▶ _TASK_
Transcribe all the entries word for word, skipping the pictures.

○ ○ ○ ○ ○

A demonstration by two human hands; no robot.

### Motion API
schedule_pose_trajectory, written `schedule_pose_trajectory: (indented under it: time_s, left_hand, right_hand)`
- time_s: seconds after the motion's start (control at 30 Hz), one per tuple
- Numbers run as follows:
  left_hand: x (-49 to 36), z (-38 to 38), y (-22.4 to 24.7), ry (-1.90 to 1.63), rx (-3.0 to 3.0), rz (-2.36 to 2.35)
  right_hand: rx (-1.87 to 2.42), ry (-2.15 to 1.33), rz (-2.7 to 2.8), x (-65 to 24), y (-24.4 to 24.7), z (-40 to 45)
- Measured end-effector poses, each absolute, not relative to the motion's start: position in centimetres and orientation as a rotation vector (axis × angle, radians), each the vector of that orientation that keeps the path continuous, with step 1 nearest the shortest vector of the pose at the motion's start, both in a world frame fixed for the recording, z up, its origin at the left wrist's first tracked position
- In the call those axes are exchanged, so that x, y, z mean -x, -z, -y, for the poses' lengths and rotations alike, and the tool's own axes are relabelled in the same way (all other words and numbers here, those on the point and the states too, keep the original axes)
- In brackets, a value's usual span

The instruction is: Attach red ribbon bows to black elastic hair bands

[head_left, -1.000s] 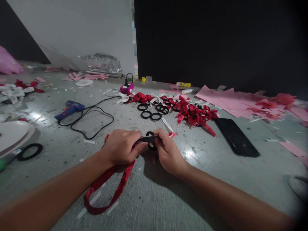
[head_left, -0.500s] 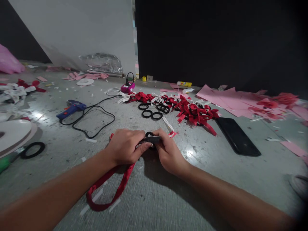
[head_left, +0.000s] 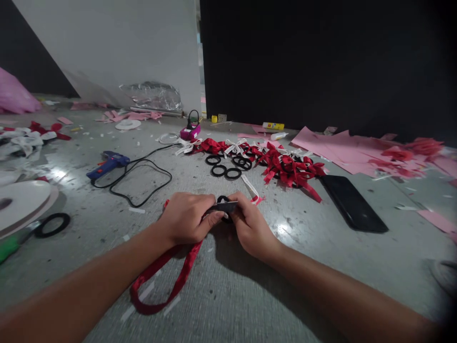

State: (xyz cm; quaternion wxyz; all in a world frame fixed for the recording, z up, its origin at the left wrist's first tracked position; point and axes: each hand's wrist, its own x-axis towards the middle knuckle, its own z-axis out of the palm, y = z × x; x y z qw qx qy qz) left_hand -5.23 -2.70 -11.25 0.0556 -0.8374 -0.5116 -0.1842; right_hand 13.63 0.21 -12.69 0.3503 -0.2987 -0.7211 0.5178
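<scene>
So, at the left edge a white spool lies beside a green-handled tool, with a loose black ring just to its right. Next comes a blue glue gun on its side, its cord looping rightward. A red ribbon hangs in a loop beneath the left hand — that hand pinches a dark flat strip between thumb and forefinger. Directly between the two hands sits the gripped black ring, with the strip crossing in front of it. The right hand is curled closed, pinching the ring's right edge; its thumb is mostly hidden. Beyond — a row of red and white bows, then a black phone lying flat, and pink sheets farther right.
</scene>
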Motion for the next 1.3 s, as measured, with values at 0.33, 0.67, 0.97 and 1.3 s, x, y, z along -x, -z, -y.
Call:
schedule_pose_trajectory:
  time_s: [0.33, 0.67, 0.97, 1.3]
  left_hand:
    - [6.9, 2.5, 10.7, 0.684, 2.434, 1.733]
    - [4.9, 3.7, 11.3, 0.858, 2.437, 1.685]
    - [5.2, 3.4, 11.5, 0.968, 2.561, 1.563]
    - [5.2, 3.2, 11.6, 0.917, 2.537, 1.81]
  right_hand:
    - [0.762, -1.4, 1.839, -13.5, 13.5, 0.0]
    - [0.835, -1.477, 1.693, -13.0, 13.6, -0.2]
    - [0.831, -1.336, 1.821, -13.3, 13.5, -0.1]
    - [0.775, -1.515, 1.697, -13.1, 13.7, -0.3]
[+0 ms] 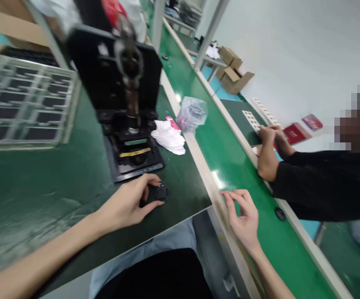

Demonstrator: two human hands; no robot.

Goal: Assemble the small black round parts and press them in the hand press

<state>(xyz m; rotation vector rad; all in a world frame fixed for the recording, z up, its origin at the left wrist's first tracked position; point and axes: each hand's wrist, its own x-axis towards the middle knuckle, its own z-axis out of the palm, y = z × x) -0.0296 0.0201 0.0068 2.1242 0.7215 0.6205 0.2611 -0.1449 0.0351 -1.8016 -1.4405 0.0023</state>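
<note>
My left hand rests at the bench's front part, thumb and fingers curled round a small black round part with a ring-shaped face. Just beyond it stands a black press machine, its upper portion blurred. A yellow strip crosses the machine's base above a dark round piece. My right hand is over the pale rail between bench and green conveyor belt. Its fingertips are pinched together, and whatever they may hold is too small to make out.
A white cloth and a clear plastic bag lie right of the machine. At left is a tray of dark rectangular pieces. Another black round part rides on the conveyor belt. Across it, a co-worker's hands work near white sheets.
</note>
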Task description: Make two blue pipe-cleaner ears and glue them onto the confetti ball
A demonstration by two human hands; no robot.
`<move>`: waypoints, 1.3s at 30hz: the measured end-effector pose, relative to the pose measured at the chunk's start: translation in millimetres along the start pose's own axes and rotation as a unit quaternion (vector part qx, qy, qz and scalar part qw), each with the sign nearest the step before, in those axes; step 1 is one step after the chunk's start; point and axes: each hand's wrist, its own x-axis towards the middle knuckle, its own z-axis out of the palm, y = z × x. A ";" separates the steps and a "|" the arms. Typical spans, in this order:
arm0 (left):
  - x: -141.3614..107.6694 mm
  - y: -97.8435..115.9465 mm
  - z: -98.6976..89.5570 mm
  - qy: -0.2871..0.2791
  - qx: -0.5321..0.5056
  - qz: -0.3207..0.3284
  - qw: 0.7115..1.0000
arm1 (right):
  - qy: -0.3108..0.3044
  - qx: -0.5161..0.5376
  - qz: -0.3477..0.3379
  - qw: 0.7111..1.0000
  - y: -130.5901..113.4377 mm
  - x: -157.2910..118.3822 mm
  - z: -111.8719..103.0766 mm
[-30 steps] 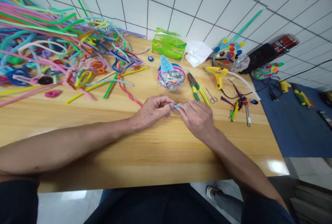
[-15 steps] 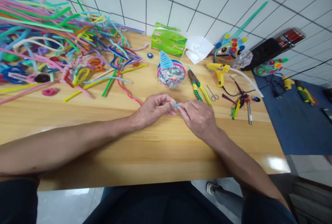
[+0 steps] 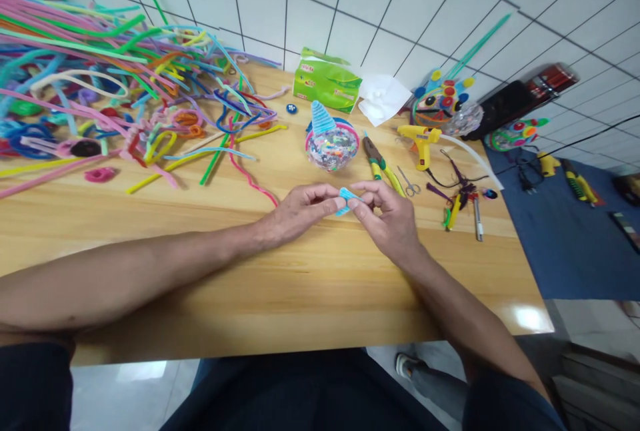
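Note:
Between the fingertips of both hands is a small light-blue ribbed piece (image 3: 343,202), which looks like coiled pipe cleaner; the fingers cover part of it. My left hand (image 3: 305,211) pinches its left side with thumb and fingers. From the other side my right hand (image 3: 387,216) grips it, thumb toward me. Just beyond the hands sits a round, glittery ornament (image 3: 333,148) with a pink rim. A light-blue coiled cone (image 3: 323,118) stands on its upper left, much like the held piece in colour and ribbing.
Pipe cleaners (image 3: 100,78) lie heaped at the left. Behind the ornament stands a green tissue pack (image 3: 327,83). To the right are pliers (image 3: 380,161), small scissors (image 3: 411,184), a yellow glue gun (image 3: 423,144), a craft knife (image 3: 479,219) and decorated ornaments (image 3: 440,101). A tiled wall (image 3: 385,11) rises behind.
Both hands have turned the light-blue piece so that its ribbed face shows more. The right hand has rolled, bringing its thumb into view. The view has shifted slightly.

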 end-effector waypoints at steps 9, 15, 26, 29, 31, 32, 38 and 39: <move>-1.0 -6.7 -1.9 0.054 0.057 0.071 0.994 | 0.037 0.060 0.009 0.997 5.1 -12.8 18.9; 1.0 -10.0 0.3 0.002 -0.054 0.006 0.999 | 0.044 0.113 0.104 0.987 17.6 -3.4 9.3; 2.2 -6.4 -0.4 -0.003 -0.054 -0.008 0.998 | 0.266 -0.140 0.257 0.918 170.9 49.7 -77.2; 2.7 -8.2 -0.9 0.000 -0.049 -0.009 0.999 | 0.223 -0.221 0.247 0.917 184.2 70.3 -76.8; 3.2 -9.8 -1.5 0.004 -0.047 -0.013 0.999 | 0.206 -0.247 0.262 0.910 185.5 85.6 -74.1; 3.5 -10.4 -1.8 0.004 -0.047 -0.015 0.999 | 0.201 -0.250 0.270 0.908 184.6 91.9 -72.9; 5.0 -10.2 -1.7 0.002 -0.076 -0.022 0.997 | 0.201 -0.173 0.225 0.938 154.1 89.4 -74.3; 5.1 -9.9 -1.5 0.003 -0.079 -0.022 0.997 | 0.194 -0.137 0.218 0.946 143.6 82.8 -74.5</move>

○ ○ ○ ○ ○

▶ _ANSWER SPACE_
A demonstration by two human hands; no robot.

### Motion API
schedule_pose_trajectory, written `schedule_pose_trajectory: (indented under it: time_s, left_hand, right_hand)`
- time_s: seconds after the motion's start (control at 30 Hz), one per tuple
- Numbers run as follows:
  left_hand: x (-49 to 36), z (-38 to 38), y (-22.4 to 24.7), ry (-1.90 to 1.63), rx (-3.0 to 3.0), rz (-2.36 to 2.35)
  right_hand: rx (-1.87 to 2.42), ry (-2.15 to 1.33), rz (-2.7 to 2.8), x (-65 to 24), y (-24.4 to 24.7), z (-40 to 45)
- Measured end-effector poses, each absolute, not relative to the motion's start: position in centimetres and orientation as a rotation vector (axis × angle, radians), each the vector of that orientation that keeps the path continuous, with step 1 nearest the shortest vector of the pose at the motion's start, both in a world frame fixed for the recording, z up, its origin at the left wrist's first tracked position
- In the call those axes are exchanged, so that x, y, z mean -x, -z, -y, for the poses' lengths and rotations alike, and the tool's own axes are relabelled in the same way (all other words and numbers here, those on the point and the states too, keep the original axes)
- In brackets, a value's usual span

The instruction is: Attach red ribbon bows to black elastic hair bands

[head_left, -1.000s] 
[head_left, -0.500s] 
[head_left, +0.000s] 

State: (xyz cm; quaternion wxyz; all in a world frame fixed for the recording, z up, its origin at the left wrist's first tracked position; point and axes: each hand's wrist, its own x-axis towards the middle knuckle, its own z-axis out of the palm, y = z × x; x y z qw qx qy qz) left_hand -5.23 -2.70 -11.25 0.0556 -0.8374 -0.5116 -0.1842; right_hand 13.63 0.21 -12.69 0.3503 -0.2987 -0.7211 0.5178
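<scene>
So, at the left edge a white spool lies beside a green-handled tool, with a loose black ring just to its right. Next comes a blue glue gun on its side, its cord looping rightward. A red ribbon hangs in a loop beneath the left hand — that hand pinches a dark flat strip between thumb and forefinger. Directly between the two hands sits the gripped black ring, with the strip crossing in front of it. The right hand is curled closed, pinching the ring's right edge; its thumb is mostly hidden. Beyond — a row of red and white bows, then a black phone lying flat, and pink sheets farther right.
</scene>
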Motion for the next 1.3 s, as measured, with values at 0.33, 0.67, 0.97 and 1.3 s, x, y, z along -x, -z, -y.
Call:
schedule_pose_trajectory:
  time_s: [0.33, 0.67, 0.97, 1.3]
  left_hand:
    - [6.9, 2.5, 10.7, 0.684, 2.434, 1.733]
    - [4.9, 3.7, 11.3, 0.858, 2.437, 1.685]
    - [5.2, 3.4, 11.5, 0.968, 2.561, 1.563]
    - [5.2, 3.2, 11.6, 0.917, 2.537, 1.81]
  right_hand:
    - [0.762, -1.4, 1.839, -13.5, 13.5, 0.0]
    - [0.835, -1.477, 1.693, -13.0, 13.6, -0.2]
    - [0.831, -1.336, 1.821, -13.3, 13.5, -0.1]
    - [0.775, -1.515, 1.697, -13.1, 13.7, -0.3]
[+0 ms] 

Demonstrator: two human hands; no robot.

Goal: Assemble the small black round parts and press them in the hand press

<state>(xyz m; rotation vector rad; all in a world frame fixed for the recording, z up, its origin at the left wrist's first tracked position; point and axes: each hand's wrist, its own x-axis towards the middle knuckle, its own z-axis out of the palm, y = z × x) -0.0296 0.0201 0.0068 2.1242 0.7215 0.6205 0.2611 -0.1449 0.0351 -1.8016 -1.4405 0.0023</state>
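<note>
My left hand rests at the bench's front part, thumb and fingers curled round a small black round part with a ring-shaped face. Just beyond it stands a black press machine, its upper portion blurred. A yellow strip crosses the machine's base above a dark round piece. My right hand is over the pale rail between bench and green conveyor belt. Its fingertips are pinched together, and whatever they may hold is too small to make out.
A white cloth and a clear plastic bag lie right of the machine. At left is a tray of dark rectangular pieces. Another black round part rides on the conveyor belt. Across it, a co-worker's hands work near white sheets.
</note>
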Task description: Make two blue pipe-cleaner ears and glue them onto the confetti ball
A demonstration by two human hands; no robot.
`<move>`: waypoints, 1.3s at 30hz: the measured end-effector pose, relative to the pose measured at the chunk's start: translation in millimetres along the start pose's own axes and rotation as a unit quaternion (vector part qx, qy, qz and scalar part qw), each with the sign nearest the step before, in those axes; step 1 is one step after the chunk's start; point and axes: each hand's wrist, its own x-axis towards the middle knuckle, its own z-axis out of the palm, y = z × x. A ";" separates the steps and a "|" the arms. Typical spans, in this order:
arm0 (left):
  - x: -141.3614..107.6694 mm
  - y: -97.8435..115.9465 mm
  - z: -98.6976..89.5570 mm
  - qy: -0.2871..0.2791
  - qx: -0.5321..0.5056
  - qz: -0.3207..0.3284
  - qw: 0.7115..1.0000
arm1 (right):
  - qy: -0.3108..0.3044
  - qx: -0.5161..0.5376
  - qz: -0.3477..0.3379
  - qw: 0.7111..1.0000
  - y: -130.5901..113.4377 mm
  - x: -157.2910..118.3822 mm
  - z: -111.8719..103.0766 mm
[-30 steps] 
[-15 steps] 
[+0 steps] 
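Note:
Between the fingertips of both hands is a small light-blue ribbed piece (image 3: 343,202), which looks like coiled pipe cleaner; the fingers cover part of it. My left hand (image 3: 305,211) pinches its left side with thumb and fingers. From the other side my right hand (image 3: 387,216) grips it, thumb toward me. Just beyond the hands sits a round, glittery ornament (image 3: 333,148) with a pink rim. A light-blue coiled cone (image 3: 323,118) stands on its upper left, much like the held piece in colour and ribbing.
Pipe cleaners (image 3: 100,78) lie heaped at the left. Behind the ornament stands a green tissue pack (image 3: 327,83). To the right are pliers (image 3: 380,161), small scissors (image 3: 411,184), a yellow glue gun (image 3: 423,144), a craft knife (image 3: 479,219) and decorated ornaments (image 3: 440,101). A tiled wall (image 3: 385,11) rises behind.
Both hands have turned the light-blue piece so that its ribbed face shows more. The right hand has rolled, bringing its thumb into view. The view has shifted slightly.
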
 end-effector waypoints at steps 9, 15, 26, 29, 31, 32, 38 and 39: <move>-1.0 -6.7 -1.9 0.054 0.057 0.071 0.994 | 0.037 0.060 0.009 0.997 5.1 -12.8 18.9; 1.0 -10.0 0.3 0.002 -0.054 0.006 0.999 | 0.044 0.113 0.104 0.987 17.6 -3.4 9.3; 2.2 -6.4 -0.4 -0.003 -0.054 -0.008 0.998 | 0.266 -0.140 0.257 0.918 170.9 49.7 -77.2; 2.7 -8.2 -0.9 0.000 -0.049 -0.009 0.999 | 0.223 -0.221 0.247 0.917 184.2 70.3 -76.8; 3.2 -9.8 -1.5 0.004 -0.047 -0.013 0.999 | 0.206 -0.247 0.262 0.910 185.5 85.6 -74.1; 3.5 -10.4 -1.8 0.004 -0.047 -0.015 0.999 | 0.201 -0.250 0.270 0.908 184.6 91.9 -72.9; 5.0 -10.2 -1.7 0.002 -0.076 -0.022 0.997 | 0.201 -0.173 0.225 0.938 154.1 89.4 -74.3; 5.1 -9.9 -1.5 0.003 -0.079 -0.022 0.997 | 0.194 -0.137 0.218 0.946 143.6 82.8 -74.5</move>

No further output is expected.